After wrapping up the red-light piece and e-mailing it off, he met with his managing editor, Marty, to discuss an idea for a new story he’d been developing over the last couple of weeks.
“The April Johnson murder? You’re a little late to the party, Dixon. We covered that three weeks ago.”
“Not from this angle,” Ford said. Last month, April Johnson, a seventeen-year-old honors student and artist, had been shot and killed by a gang member a block away from her high school grounds. Because the girl had recently visited the White House and met the First Lady as part of her school’s successful participation in the Department of Education’s “Turnaround Arts” program, her killing had been widely covered in all the Chicago media.
Mostly, the press coverage had focused on the victim— rightfully so, given the tragic circumstances. But Ford had done a little digging, and wanted to explore another aspect of the crime. “Everyone’s focused on how Johnson’s death is a symbol of this city’s problem with gang violence, or using it as a platform to discuss gun control. But I’ve been looking into the nineteen-year-old shooter, Darryl Moore. Apparently, a year ago, he’d been arrested and sentenced to two years probation for illegally carrying a firearm. And get this—a criminal records check shows that the guy got arrested three more times after that. Did the probation department even know about the arrests? Did they know, but fail to take any action? I’m thinking somebody dropped the ball there.”
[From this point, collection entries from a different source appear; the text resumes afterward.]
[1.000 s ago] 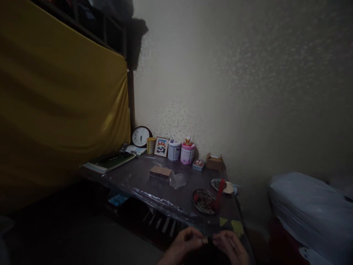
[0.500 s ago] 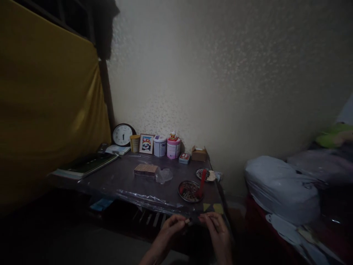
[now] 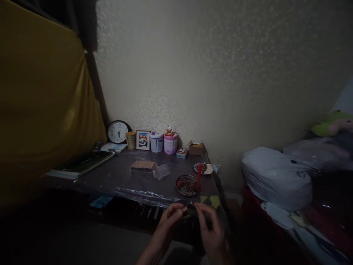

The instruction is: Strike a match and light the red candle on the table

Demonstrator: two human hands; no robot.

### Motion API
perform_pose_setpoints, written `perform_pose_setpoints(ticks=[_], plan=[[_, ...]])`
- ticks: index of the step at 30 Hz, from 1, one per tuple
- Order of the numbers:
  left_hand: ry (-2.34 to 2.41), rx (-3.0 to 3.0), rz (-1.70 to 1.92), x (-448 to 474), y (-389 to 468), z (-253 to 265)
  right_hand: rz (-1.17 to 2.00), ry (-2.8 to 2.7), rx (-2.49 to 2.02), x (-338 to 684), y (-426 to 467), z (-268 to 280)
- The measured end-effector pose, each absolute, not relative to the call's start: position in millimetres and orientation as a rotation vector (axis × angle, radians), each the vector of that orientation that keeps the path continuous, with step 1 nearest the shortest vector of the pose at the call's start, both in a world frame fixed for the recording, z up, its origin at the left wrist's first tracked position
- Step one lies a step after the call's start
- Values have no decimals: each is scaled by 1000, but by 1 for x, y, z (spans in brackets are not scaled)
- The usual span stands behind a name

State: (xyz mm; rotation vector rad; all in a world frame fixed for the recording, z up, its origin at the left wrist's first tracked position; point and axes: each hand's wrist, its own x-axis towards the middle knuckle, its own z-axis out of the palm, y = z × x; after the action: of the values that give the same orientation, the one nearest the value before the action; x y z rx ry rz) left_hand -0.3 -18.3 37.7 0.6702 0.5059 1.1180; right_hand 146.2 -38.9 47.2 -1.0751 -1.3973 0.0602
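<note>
Hands meet low in the head view, just in front of the near edge of the worktop (image 3: 124, 180). Left hand (image 3: 168, 221) has its fingers (image 3: 176, 209) pressed together, pinching a small pale piece (image 3: 185, 209) at its tip. Right hand (image 3: 209, 228) comes up from the other side, its fingers (image 3: 199, 208) drawn together at the same spot, touching or nearly touching the piece; the dim light hides which. What the piece is cannot be told.

Just beyond the hands, on the worktop, a round dish (image 3: 187, 185) holds dark bits with a red spoon (image 3: 198, 176) standing tilted in it. A second small dish (image 3: 203, 168) lies a little further back, with pale sticks across it. Near the middle sits a flat stack of wooden sticks (image 3: 142, 166) beside a crumpled clear bag (image 3: 162, 170). Along the wall stand a clock (image 3: 118, 131), a yellow cup (image 3: 130, 140), a framed panda picture (image 3: 143, 140), a white tin (image 3: 156, 141), a pink tin (image 3: 170, 142) and a small cardboard box (image 3: 196, 147). Dark books (image 3: 82, 163) rest at the left end, below a yellow cloth (image 3: 41, 103). A pale bundle (image 3: 275, 176) lies off to the right.
</note>
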Motion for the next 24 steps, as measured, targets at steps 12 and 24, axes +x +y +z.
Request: perform_pose_setpoints(ticks=[12,24], plan=[[458,700,1176,7,-13,28,-164,-1534,-979,148,-36,42],[532,736,1203,8,-18,39,-284,-1569,-916,153,-44,56]])
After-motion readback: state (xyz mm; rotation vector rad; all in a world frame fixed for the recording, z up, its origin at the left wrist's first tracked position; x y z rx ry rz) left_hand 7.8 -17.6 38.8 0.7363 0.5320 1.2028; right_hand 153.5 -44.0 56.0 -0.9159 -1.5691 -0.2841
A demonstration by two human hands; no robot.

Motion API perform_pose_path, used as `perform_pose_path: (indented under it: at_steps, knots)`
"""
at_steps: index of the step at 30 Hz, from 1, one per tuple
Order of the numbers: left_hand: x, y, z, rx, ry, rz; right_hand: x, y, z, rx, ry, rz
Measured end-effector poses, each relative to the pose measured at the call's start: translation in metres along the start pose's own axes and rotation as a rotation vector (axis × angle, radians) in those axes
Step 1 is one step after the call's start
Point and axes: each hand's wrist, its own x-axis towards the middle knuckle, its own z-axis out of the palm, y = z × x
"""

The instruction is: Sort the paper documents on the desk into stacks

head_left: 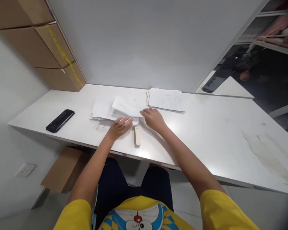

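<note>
A white paper sheet is lifted and curled above a paper stack on the white table. My right hand pinches this sheet by its right edge, fingertips closed on it. At the near edge of the papers, my left hand rests with its fingers slightly apart, touching the edge; its thumb is hidden. Between the two hands lies a cream stapler, pointing toward me. Behind my right hand sits another stack of printed sheets, its edges uneven.
A black phone lies toward the left end of the white table. Cardboard boxes are piled at the back left, with a yellow measuring tape hanging over them. A dark bottle lies at the back right. Below the table is another box.
</note>
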Motion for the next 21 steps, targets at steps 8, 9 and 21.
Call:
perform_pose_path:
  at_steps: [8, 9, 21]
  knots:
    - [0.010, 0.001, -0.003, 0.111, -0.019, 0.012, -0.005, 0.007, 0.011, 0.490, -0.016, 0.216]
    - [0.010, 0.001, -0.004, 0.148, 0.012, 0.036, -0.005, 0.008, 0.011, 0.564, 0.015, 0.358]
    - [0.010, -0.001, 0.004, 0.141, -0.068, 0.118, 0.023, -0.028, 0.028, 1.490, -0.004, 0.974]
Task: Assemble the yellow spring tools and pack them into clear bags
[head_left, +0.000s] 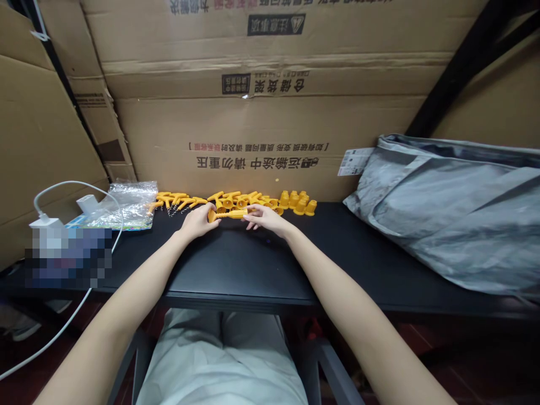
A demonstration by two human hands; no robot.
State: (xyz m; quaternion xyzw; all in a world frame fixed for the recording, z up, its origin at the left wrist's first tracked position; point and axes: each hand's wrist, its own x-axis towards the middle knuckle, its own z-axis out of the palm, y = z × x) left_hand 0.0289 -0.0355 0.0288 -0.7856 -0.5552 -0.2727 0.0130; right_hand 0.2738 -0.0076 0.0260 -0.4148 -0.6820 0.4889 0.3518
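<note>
Fingers of the left hand pinched one end of a yellow piece, while I watched those of the right hand pinch its other end, so it lay sideways between both sets of fingertips. Yellow T-shaped handles sat beyond and left of the left fingers; bell-shaped yellow caps stood beyond and right of the right fingers. I judged the step to be joining or adjusting the held piece's parts; the next move seemed to call for steady left fingers and careful alignment by the right.
</note>
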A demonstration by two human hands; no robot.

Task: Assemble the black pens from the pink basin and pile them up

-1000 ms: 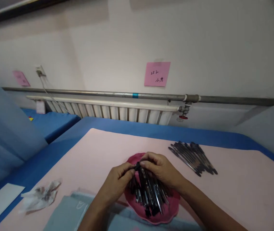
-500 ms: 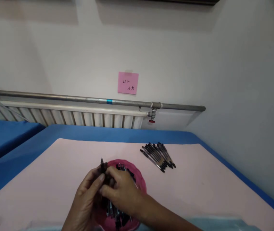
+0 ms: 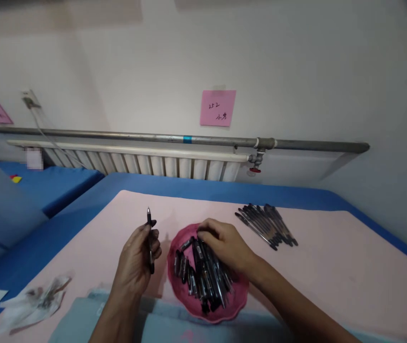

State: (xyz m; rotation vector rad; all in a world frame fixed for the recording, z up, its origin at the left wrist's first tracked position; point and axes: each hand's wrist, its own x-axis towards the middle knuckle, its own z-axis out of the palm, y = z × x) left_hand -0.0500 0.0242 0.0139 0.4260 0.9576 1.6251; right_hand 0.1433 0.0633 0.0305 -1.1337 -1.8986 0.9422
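Observation:
My left hand (image 3: pixel 136 259) is closed around a pen (image 3: pixel 149 220) with a clear barrel, its bare metal tip pointing up. It hovers left of the pink bowl (image 3: pixel 239 305), which has a wavy rim. In the bowl lie several black pen caps (image 3: pixel 183 267) and uncapped pens (image 3: pixel 217 274) with clear barrels. Over the bowl's far right side, my right hand (image 3: pixel 230 247) reaches down with its fingers curled and pressed together. Whatever those fingertips pinch is hidden. To the right, a fanned pile of capped black pens (image 3: pixel 265 224) rests on the pink sheet.
A pink sheet (image 3: pixel 324 267) covers the blue table (image 3: pixel 278 193), with a wall and radiator (image 3: pixel 171 166) behind it. Crumpled white tissue (image 3: pixel 41 305) lies at the lower left. Light blue cloth (image 3: pixel 82 319) runs along the near edge. Another blue table (image 3: pixel 60 186) stands left.
My hands were together over the bowl and have parted. The left moved left with the pen; the right went to the bowl's far side. The view swung left.

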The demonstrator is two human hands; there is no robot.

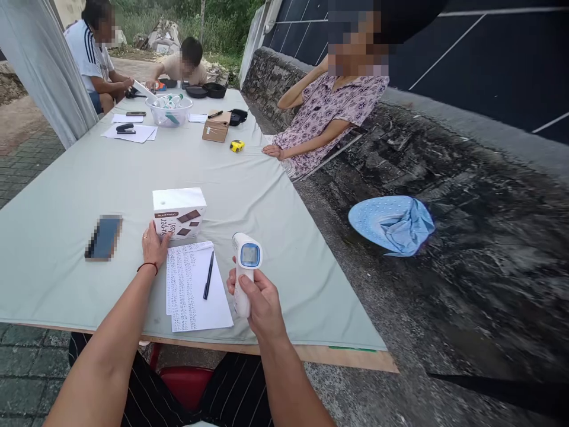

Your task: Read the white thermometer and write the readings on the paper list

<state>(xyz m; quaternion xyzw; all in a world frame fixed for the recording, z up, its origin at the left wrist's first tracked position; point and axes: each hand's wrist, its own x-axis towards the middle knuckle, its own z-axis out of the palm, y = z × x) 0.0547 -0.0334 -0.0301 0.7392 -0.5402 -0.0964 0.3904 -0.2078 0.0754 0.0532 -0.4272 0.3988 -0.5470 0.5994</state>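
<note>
Lower centre: right hand (261, 296) wrapped round white thermometer (245, 273). Centre-left: left hand (154, 244), part-curled, touches box (189, 218); firmness of hold unclear.

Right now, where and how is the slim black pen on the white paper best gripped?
Probably pinch the slim black pen mid-barrel, coming from above: it lies flat and slanted on the white paper sheets, with both long sides exposed. The right hand holds a white-and-blue thermometer; the left hand, touching the white cardboard box, looks easier to free.
</note>
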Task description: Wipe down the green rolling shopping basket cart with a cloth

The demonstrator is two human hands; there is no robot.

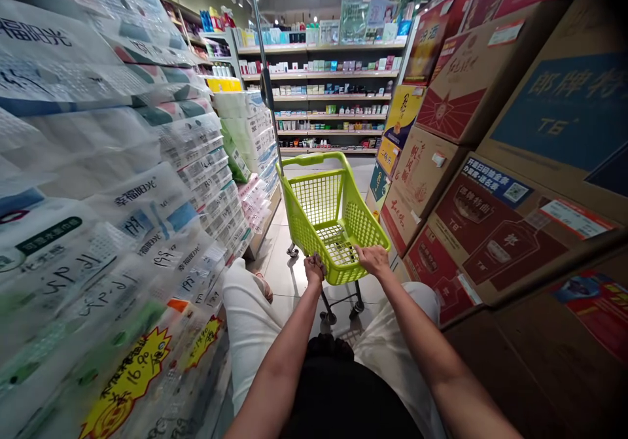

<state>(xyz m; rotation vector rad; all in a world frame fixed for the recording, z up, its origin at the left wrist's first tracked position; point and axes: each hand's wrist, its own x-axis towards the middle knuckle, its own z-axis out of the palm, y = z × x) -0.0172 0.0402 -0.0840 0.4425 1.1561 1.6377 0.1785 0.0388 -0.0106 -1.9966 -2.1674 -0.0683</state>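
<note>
A lime-green plastic shopping cart (338,270) with a lattice basket and dark metal legs stands on the floor in front of me. Its basket holds no goods that I can see. My left hand (314,269) is closed at the near left corner of the basket, with a small greyish-brown patch at its fingers that I cannot make out. At the near right, my right hand (373,260) wraps its fingers over the basket's rim. A tall metal pole (267,76) rises from the cart's far left corner.
Stacked white tissue packs (147,197) line the left side, with yellow price signs (132,380) low down. Cardboard boxes (500,229) are piled high close on the right. Shelves of small goods (333,102) cross the far end beyond the tiled floor (282,275).
</note>
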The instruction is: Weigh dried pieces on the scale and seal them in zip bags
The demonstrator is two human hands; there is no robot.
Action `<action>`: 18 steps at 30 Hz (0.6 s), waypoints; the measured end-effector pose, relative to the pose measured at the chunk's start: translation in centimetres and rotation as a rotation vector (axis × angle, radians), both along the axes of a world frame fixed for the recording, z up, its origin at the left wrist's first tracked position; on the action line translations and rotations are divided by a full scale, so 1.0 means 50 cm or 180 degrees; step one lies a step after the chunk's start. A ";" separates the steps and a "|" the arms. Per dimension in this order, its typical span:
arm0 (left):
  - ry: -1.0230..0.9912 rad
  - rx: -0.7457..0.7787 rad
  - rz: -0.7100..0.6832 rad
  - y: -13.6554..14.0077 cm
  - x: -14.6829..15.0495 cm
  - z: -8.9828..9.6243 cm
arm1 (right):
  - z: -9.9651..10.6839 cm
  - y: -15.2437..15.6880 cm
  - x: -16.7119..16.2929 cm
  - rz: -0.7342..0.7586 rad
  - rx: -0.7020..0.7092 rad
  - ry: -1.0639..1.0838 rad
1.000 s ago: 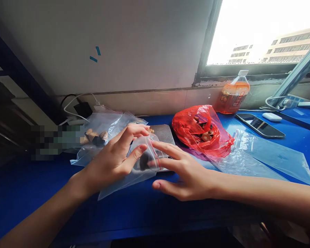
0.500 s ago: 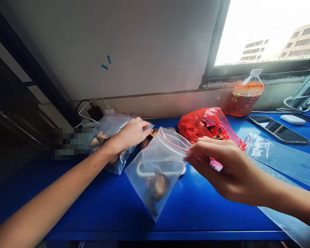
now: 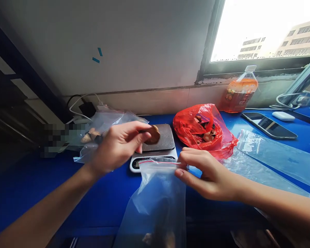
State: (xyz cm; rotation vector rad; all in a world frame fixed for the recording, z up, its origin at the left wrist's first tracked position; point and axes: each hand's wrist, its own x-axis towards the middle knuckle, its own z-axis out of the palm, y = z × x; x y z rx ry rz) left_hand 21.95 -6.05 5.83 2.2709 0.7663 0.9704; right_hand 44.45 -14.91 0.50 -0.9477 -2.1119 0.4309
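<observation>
My left hand (image 3: pixel 120 144) pinches a brown dried mushroom (image 3: pixel 154 135) in front of the metal plate of a white digital scale (image 3: pixel 166 136). Nearer to me, my right hand (image 3: pixel 201 172) grips the top right corner of a clear zip bag (image 3: pixel 161 186) with a red seal line. The bag hangs down past the table's front edge, and blurred brown pieces lie at its bottom. Its top partly covers the scale's display. Beyond my right hand, a red plastic bag (image 3: pixel 186 122) stands open with dried mushrooms (image 3: pixel 209 134) inside.
Filled clear bags (image 3: pixel 107 119) lie at the left, beside a black plug (image 3: pixel 88 109). Flat clear bags (image 3: pixel 276 155) spread over the blue table (image 3: pixel 93 203) at the right. Behind them are a phone (image 3: pixel 268 124), a white case (image 3: pixel 283 116) and a drink bottle (image 3: pixel 240 93).
My left hand has lifted a mushroom from the scale and moved toward me. My right hand has lowered the zip bag and drawn it closer, uncovering the scale.
</observation>
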 end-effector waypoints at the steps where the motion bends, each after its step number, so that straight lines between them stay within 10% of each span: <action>1: 0.0135 -0.0014 -0.0238 -0.013 0.005 -0.002 | 0.000 0.000 -0.001 0.0002 0.0047 -0.0016; 9: 0.0690 -0.0790 -0.0536 -0.045 0.008 -0.013 | 0.002 -0.006 0.000 0.0270 0.0439 -0.0066; 18: 0.0395 -0.0463 -0.1004 -0.015 -0.016 0.001 | 0.000 0.014 0.019 -0.0536 -0.0179 0.1106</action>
Marty considered this. “Might be worth checking out what’s in the probation department’s records on Moore.”
“Glad you think so.” Ford grinned. “Especially since I requested the file yesterday.”
Marty shook his head. “Of course you did. All right, run with it.”
Ford worked on the new story for the rest of the afternoon, getting lost in his research. He called it quits for the day at five thirty, and then took a cab from the Tribune building to Home Depot, where he picked up the remaining supplies he needed for his weekend project. He planned to patch the hole in his bedroom wall, and also had decided to mount some bookshelves. Working with his hands would hopefully burn off some of the restless energy he’d been feeling since the funeral.
He checked his phone during the cab ride home. His friends clearly were in Check-On-Ford mode—a coordinated effort, he suspected, seeing how Charlie and Tucker wanted to get together tonight, and Brooke for dinner on Saturday. He texted them all back with a yes, appreciating the gesture and the not-so-subtle attempts to keep him company.
When the taxi pulled up in front of Ford’s building, he spotted a large moving truck.
Ah, right. He remembered now that today was the day his temporary next-door neighbor, Victoria the Divorce Lawyer or Something, was moving in. Seeing that she’d reserved the elevator for the movers, he lugged the two bags of supplies he’d bought at Home Depot, along with his messenger bag, up the four flights of stairs.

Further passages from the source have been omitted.